I had also learned that a question is generally an effective way to respond to oppressive remarks because it both shifts the responsibility back to the aggressor, and also gives you time to collect your thoughts.

I think I’ve only been brave enough to use it once.

Ijeoma Oluo, in her book, So You Want to Talk About Race, offers two of her favorite responses to microaggressions that can “force someone to reexamine their motive” which are, “Why did you say that?” and, “I don’t get it. Please clarify” (p. 173).

Yet even with all of these tools, I’ve still yet to be consistent in speaking up, and the situations in which I've stood by silently still haunt me to this day. I thought perhaps Ross' “calling in” strategy might be the solution I was looking for.

Ross explains that early in her career as an activist, she attended Ku Klux Klan rallies because she was assigned to monitor hate groups, and then eventually to help people who wanted to leave these groups. What Ross didn’t expect to happen, was that once she got to know people, even men who were former Klansmen, she found that she couldn’t hate them anymore.

Ross has since transmuted this understanding to inform her response to our current “cancel culture” - that when people say or do something offensive, they are publicly “called out”, held accountable for their behavior, and thus “cancelled”.
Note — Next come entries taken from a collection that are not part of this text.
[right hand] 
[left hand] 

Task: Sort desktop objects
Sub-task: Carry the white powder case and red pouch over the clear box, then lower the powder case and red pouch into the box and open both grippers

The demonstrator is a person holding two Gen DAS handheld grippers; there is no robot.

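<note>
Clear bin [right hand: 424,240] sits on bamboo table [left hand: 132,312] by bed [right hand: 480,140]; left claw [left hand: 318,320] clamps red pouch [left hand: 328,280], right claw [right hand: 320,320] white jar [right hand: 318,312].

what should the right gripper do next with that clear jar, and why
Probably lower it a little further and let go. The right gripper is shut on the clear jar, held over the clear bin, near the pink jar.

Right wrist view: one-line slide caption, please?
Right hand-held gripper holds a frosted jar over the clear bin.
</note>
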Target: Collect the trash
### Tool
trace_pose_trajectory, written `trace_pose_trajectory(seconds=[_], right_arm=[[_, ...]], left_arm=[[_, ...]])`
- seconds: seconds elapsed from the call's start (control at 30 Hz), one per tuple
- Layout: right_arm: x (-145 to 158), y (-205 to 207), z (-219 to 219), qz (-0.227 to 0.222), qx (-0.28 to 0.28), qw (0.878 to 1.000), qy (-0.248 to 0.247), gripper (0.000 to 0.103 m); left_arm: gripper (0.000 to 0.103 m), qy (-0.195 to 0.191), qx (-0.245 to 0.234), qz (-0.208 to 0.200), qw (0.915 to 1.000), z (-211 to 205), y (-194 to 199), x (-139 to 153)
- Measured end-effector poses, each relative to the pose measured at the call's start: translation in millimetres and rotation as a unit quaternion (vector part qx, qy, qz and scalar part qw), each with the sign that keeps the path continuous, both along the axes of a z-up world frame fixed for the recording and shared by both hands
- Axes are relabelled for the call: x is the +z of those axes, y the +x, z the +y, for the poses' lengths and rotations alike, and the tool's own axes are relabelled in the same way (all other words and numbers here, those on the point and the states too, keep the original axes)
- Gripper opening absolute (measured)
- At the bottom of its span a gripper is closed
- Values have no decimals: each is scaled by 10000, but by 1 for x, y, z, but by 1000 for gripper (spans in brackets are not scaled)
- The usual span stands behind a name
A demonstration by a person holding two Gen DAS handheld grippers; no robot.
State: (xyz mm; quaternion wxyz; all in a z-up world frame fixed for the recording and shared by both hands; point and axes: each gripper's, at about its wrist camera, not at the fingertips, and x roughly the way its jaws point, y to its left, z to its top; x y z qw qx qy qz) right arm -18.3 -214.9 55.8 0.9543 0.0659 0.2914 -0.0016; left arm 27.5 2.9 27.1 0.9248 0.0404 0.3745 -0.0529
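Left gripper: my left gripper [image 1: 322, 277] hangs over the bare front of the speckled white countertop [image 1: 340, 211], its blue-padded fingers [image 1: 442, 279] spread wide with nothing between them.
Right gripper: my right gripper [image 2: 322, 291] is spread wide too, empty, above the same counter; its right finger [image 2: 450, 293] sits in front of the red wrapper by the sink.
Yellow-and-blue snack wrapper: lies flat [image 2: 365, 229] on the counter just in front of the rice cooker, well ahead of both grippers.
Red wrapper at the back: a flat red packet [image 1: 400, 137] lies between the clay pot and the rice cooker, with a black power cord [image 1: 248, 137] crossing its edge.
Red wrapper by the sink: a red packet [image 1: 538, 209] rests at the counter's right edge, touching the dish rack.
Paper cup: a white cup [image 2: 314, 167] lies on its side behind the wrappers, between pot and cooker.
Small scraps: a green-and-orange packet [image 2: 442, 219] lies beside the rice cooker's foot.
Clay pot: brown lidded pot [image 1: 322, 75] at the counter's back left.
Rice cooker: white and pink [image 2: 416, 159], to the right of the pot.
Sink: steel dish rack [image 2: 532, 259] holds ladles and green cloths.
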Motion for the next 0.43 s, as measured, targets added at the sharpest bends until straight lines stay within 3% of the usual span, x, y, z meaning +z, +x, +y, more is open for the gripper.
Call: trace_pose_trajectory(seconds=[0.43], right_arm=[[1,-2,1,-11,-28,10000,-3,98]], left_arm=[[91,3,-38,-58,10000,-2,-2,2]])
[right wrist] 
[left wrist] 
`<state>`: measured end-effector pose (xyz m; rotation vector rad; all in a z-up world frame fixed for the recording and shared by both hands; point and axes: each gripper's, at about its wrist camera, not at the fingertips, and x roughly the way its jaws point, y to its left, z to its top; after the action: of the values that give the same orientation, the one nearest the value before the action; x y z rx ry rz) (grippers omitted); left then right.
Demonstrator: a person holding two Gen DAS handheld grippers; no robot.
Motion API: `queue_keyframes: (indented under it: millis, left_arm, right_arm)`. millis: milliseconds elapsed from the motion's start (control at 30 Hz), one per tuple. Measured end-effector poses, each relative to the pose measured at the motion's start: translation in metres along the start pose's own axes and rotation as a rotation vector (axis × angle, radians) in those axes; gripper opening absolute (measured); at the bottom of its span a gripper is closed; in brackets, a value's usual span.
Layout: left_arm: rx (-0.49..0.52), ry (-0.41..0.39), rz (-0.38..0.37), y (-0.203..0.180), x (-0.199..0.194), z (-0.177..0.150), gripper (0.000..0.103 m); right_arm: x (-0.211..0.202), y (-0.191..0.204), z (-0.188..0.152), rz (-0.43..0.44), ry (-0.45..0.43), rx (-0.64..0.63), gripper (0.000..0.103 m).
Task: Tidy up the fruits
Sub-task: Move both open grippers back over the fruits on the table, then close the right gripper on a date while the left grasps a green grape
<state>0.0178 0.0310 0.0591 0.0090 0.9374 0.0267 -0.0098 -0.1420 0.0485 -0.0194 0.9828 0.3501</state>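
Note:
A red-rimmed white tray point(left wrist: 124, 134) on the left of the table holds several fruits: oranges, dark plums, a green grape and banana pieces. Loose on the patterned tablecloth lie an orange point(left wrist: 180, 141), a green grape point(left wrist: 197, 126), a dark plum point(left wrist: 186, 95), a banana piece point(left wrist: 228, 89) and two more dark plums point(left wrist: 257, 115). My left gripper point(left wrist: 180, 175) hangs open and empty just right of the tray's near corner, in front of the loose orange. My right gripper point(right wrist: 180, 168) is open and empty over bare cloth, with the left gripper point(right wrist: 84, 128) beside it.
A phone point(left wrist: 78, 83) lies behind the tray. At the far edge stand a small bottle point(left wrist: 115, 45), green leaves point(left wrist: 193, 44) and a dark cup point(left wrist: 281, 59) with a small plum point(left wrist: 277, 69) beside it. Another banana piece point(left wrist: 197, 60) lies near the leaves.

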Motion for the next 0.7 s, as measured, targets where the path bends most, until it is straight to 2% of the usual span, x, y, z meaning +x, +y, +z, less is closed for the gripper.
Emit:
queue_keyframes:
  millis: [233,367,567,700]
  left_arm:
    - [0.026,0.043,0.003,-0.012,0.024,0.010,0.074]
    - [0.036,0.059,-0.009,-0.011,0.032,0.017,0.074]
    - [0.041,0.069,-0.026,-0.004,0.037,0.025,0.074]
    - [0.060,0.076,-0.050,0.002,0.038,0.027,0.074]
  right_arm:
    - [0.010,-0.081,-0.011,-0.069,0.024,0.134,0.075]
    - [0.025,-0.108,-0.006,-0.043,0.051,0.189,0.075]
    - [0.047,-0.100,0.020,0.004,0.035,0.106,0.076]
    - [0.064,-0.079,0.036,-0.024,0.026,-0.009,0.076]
Based on her experience, Ross envisions a kinder and more effective path towards meaningful change. She says, “I really, really want to build a culture and a world that invites people in instead of pushing them out. It's called a "calling-in culture". “Calling in", she tells us, is a phrase invented by Loan Tran, and basically is a “call-out done with love”.

Ross explains that a call-in requires you to separate a person from their words or actions so you can approach them with curiosity and compassion. A “calling in” would sound something more like, “When you said, “. . .”, I didn’t understand exactly what you meant. Could you tell me more about that?” Or “When you say things like, . . . it makes me feel . . . Would you say this differently now that you know how it affects me?”

Ross acknowledges that call-ins are generally are more suitable in a relationship of equals - family members, peer to peer, and that there are still some situations in which simply calling out someone for their poor behavior is more than appropriate.

Although Martin Luther King, Jr. reminded us long ago that “it is love that will save our world and our civilization, love even for enemies,” like with all platitudes, until they appear in our own lives, it is hard for us to fully embody these aspirations. For Ross, it was her work with former Klansmen that taught her that love was a more powerful fuel for her activism than hate.

Poet and author, Sonia Renee Taylor, offers her perspective on "calling in" with an abundance of wisdom and raw honesty. Taylor’s concern with “call ins” is that they require an investment of time and energy in the growth and education of the aggressor, and this burden of reparation should not fall on the shoulders of the person being harmed unless they choose it.

Taylor offers another strategy that she terms, “calling on” which is somewhere in between a "calling in" and a "calling out". A "calling on", she explains, both stops the harmful behavior and conveys to the aggressor, “You need to do better because what you are doing is harmful in the world”.

A “calling on” does not require the oppressed person to take on the burden of the aggressor’s overall personal improvement, but does call on them to be a better person.

Taylor illustrates this point using the metaphor of someone stepping your foot. With a “calling on”, she explains, you ensure that they get off your foot, you let them know that it hurts, and yet you don’t assume the responsibility of teaching them to stop stepping on everyone else’s feet. Her 6 minute video is more than worth checking out.

I am hopeful that these new understandings will better prepare me to speak up when people are being harmed. Although as I’m writing this, it’s becoming more clear to me that I’m lacking more in courage, than in knowledge and strategies.